He had been a serious infant and had nursed more from a sense of duty than pleasure; his juvenile marble and hoop games had been grave affairs, conducted with nicety and decorum; he learned to read shortly after he was breeched and at seven presented a slip at the public library for the Encyclopedia from A to Z. The librarian demurred, but he gently insisted; he was permitted to carry it home volume by volume. At twelve he had resolved to be a scientist and furthermore a great scientist. He determined to pursue the career of ornithologist; there was something so dignified and withal scientific about a science that called the sparrow Passer Domesticus and the robin Erithacus Rubecula. He made rapid progress. On his thirteenth birthday he took a bird walk at dawn and was able to record in his note-book the scientific names of forty-nine birds, including the ruby-and-topaz humming-bird (Chrysolampis Mosquitus) which is rare around Boston.
At fifteen he wrote a daring monograph which proved beyond cavil that it would be possible to revivify the extinct great auk (Plautus Impennis) by a judicious and protracted series of matings between the penguin (Sphenisciformes) and the ostrich (Struthio Camelus). This theory was hotly challenged by a German savant in a seventy thousand word exegesis; Hervey Deyo crushed him under a hundred thousand word rejoinder and thus at a tender age came to enjoy a certain decent celebrity in the world of ornithology. At seventeen, still in the University, he was becoming known as a first-rate all-round bird man; he rather looked down on old Fodd at the Natural History Museum who was a beetle man and particularly on Armbuster who was a mere bee man; yes, Armbuster and his bees decidedly wearied Hervey Deyo. As if bees counted!
Something revolutionary happened to him in the spring of his twenty-second year. The mild spring evenings, biology, inexorable Nature conspired against him; his mind began to reach out for contacts with new things outside the world of birds. He made the disturbing discovery that he could be interested in things unfeathered; girls, for example.
He made this discovery at a tea to which he had gone, most reluctantly, with his mother, who was intensely serious about her social duties. He found himself sitting on a divan beside a girl; her hair was blonde and bobbed and she had an attentive little smile. To be polite, he explained to her the essential differences between the European redstart (Phœnicurus Phœnicurus) and its cousin, the American flycatching warbler (Setophaga Ruticilla). As he talked the notion grew on him that teas were not the bore he had thought them. It disconcerted him when the girl rather abruptly left him to join a fattish young man who had just entered. Hervey Deyo could tell at a glance that the newcomer had not the intellect to so much as stuff a lark.

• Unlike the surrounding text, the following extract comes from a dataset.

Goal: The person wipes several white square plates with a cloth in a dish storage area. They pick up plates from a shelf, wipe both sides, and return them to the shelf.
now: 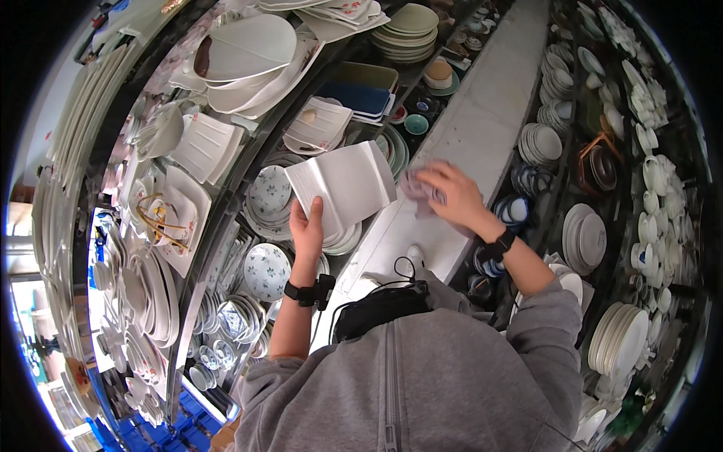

His alert mother spied his lonely state and steered him to another corner and another girl. He sought to fascinate her with an account of the curious circumstance that the male loon (Gavia Immer) has three more bones in his ankle than the female of that specie; he told her this in strictest confidence, for it was the very latest gossip of the world of ornithology. He could not but note that after fifteen minutes her attention seemed to wander. Presently she murmured some vague excuse and slipped away to join a laughing group in another part of the room. He followed her flight with a glum eye.
The group appeared to have as its center the fattish young man and it was growing distinctly hilarious. Hervey Deyo had a pressing, but, he told himself, wholly scientific interest in learning what conversational charm or topic made the fattish young man so much more interesting than himself. He edged his chair within earshot.
The fattish young man was not talking; he appeared to be making a series of odd noises through his nose, varied now and then by throaty bellows.
“Norrrrrrrrrk. Norrrrrk. Wurrrrr. Wurrrrr.”
The trained ear of Hervey Deyo was puzzled; clearly they were not bird noises, yet they had a scientific sound; perhaps the fattish young man was a scientist after all, a mammal man.
“Norrrrrrrrrk. Norrrrrk. Wurrrrr. Wurrrrr.”